Trump election results

Donald Trump has now been elected as the next President of the United States and Hillary Clinton has conceded the election to him. He won by an estimated 289 electoral votes to the 218 of Clinton. This might slightly change over the coming days as the vote counting is complete, but it is clear that Trump has won. Most polls and models predicted that Clinton would win by a small margin, but they were mistaken. This is partly because of the flawed methodology and partly because the far right is often underestimated in pre-election polls.

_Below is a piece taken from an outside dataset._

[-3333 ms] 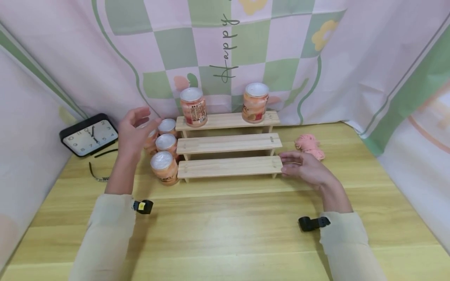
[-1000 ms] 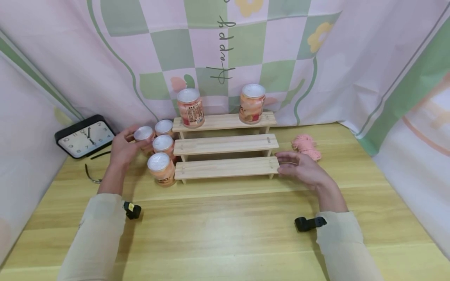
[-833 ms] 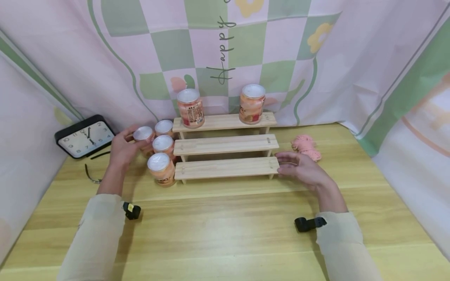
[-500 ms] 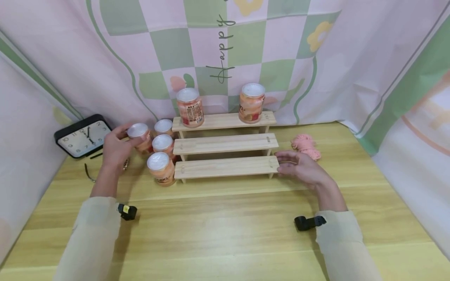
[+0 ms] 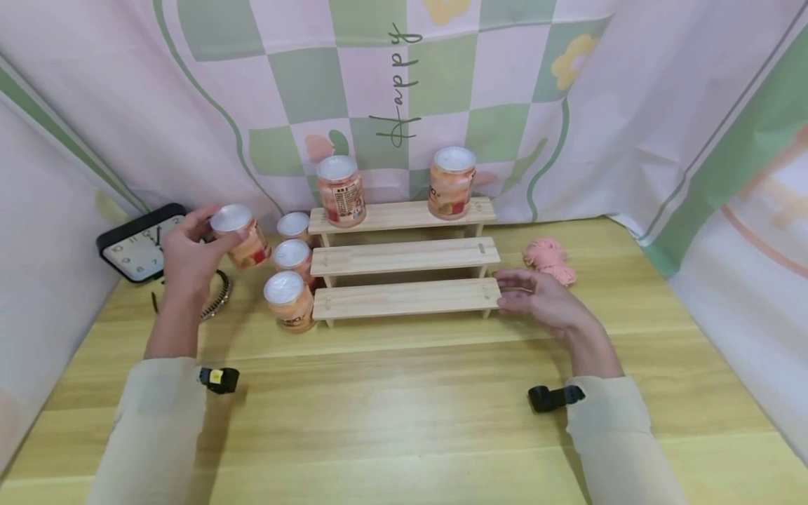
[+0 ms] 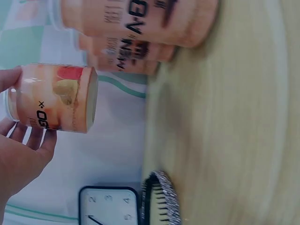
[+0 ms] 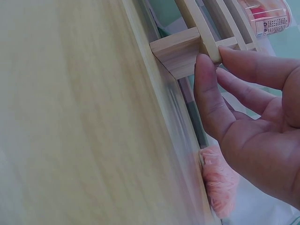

What will this mean for science and scientific skepticism? Two major groups of issues is that Trump is against vaccines and climate change, and has also promoted pseudoscientific bigotry against ethnic minorities, immigrants, women and people with disabilities. This post will examine some of the potential consequences and impacts of a Trump presidency for science and scientific skepticism.

Issues

Here are some of the issues that will face science and scientific skepticism during the Trump presidency. It is by no means an exhaustive list, but it gives a flavor for the breath and depths of some of the problems we are likely to now face.

Vaccines: Trump has stated on numerous occasions that he thinks that vaccines cause autism. In particular, he has regurgitated the myth of “too many, too soon”. This might have implications for how much resources is being spent on vaccine development, distribution and vaccination rates.

Climate change: Trump believes that climate change is just a hoax invented by the Chinese to make American suffer economically. His rejection of climate science can potentially have disastrous consequences, both when it comes to the Paris agreement and our chance at preventing or mitigating climate change consequences.